## Work to be completed
Transcribe every line below exactly; no image goes into the output.

## Data below
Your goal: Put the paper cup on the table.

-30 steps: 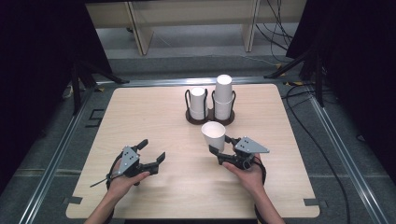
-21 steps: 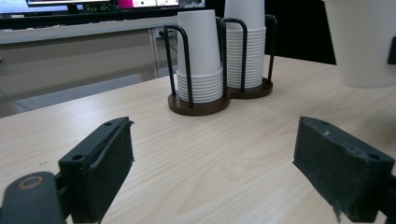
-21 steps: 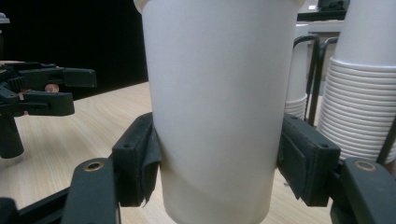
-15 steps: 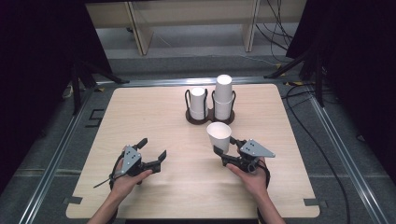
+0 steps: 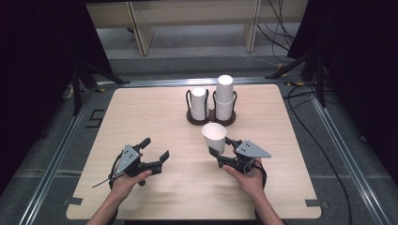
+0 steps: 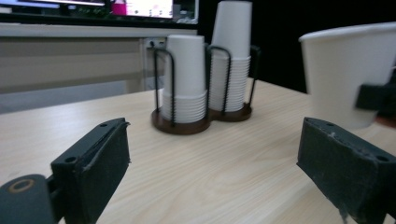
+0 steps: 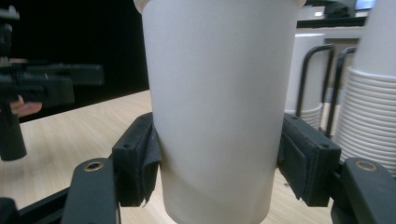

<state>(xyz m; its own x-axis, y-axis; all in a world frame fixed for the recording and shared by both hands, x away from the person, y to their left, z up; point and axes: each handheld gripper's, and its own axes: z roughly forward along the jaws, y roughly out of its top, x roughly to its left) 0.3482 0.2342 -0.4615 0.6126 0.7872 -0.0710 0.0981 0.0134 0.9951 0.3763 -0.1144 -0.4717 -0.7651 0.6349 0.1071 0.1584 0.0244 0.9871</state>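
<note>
A white paper cup (image 5: 213, 136) (image 7: 219, 107) stands upright with its mouth up, and my right gripper (image 5: 219, 149) (image 7: 219, 161) is shut on its lower half. It is just in front of a dark two-slot cup holder (image 5: 211, 117) that carries two stacks of upside-down white cups: a shorter left stack (image 5: 199, 103) (image 6: 185, 79) and a taller right stack (image 5: 224, 96) (image 6: 232, 56). My left gripper (image 5: 155, 149) (image 6: 215, 172) is open at the front left of the table, nothing between its jaws. The held cup (image 6: 348, 74) is at the right in the left gripper view.
The light wooden table (image 5: 141, 112) has bare room on its left half and along its right side. A metal frame (image 5: 56, 154) borders it, and cables (image 5: 300, 98) lie on the floor at the right. A shelf unit (image 5: 187, 18) stands behind the table.
My right gripper has carried the cup a little toward the near right, away from the holder. The left gripper has barely moved.
</note>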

## Task answer
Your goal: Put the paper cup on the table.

-30 steps: 
-21 steps: 
-21 steps: 
-15 steps: 
+0 steps: 
+0 steps: 
+0 steps: 

<state>(xyz m; its own x-axis, y-axis; all in a world frame fixed for the recording and shared by both hands, x away from the person, y to their left, z up; point and axes: each handheld gripper's, and its own axes: z roughly forward along the jaws, y roughly out of its top, x roughly to its left) 0.3482 0.2342 -0.4615 0.6126 0.7872 -0.0710 0.0981 0.0134 0.9951 0.3763 -0.1144 -0.4717 -0.7651 0.6349 0.1071 0.1584 0.0244 0.9871</state>
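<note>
A white paper cup (image 5: 213, 136) (image 7: 219, 107) stands upright with its mouth up, and my right gripper (image 5: 219, 149) (image 7: 219, 161) is shut on its lower half. It is just in front of a dark two-slot cup holder (image 5: 211, 117) that carries two stacks of upside-down white cups: a shorter left stack (image 5: 199, 103) (image 6: 185, 79) and a taller right stack (image 5: 224, 96) (image 6: 232, 56). My left gripper (image 5: 155, 149) (image 6: 215, 172) is open at the front left of the table, nothing between its jaws. The held cup (image 6: 348, 74) is at the right in the left gripper view.
The light wooden table (image 5: 141, 112) has bare room on its left half and along its right side. A metal frame (image 5: 56, 154) borders it, and cables (image 5: 300, 98) lie on the floor at the right. A shelf unit (image 5: 187, 18) stands behind the table.
My right gripper has carried the cup a little toward the near right, away from the holder. The left gripper has barely moved.
</note>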

The exercise has now been completed.